* Task *
Return all lines from the listing below in which "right" appears.

####################

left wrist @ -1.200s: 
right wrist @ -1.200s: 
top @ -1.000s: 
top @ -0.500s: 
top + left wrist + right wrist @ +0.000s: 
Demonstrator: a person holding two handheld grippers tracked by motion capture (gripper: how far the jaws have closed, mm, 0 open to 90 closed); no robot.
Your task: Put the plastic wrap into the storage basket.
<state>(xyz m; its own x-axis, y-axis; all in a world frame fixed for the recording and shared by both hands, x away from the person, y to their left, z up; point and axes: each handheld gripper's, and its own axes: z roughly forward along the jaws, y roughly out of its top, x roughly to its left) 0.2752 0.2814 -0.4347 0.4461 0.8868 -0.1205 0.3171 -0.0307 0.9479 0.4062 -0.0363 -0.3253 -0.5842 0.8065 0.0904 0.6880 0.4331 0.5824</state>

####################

* Exercise response *
right wrist @ -1.200s: 
top + left wrist + right wrist @ +0.000s: 

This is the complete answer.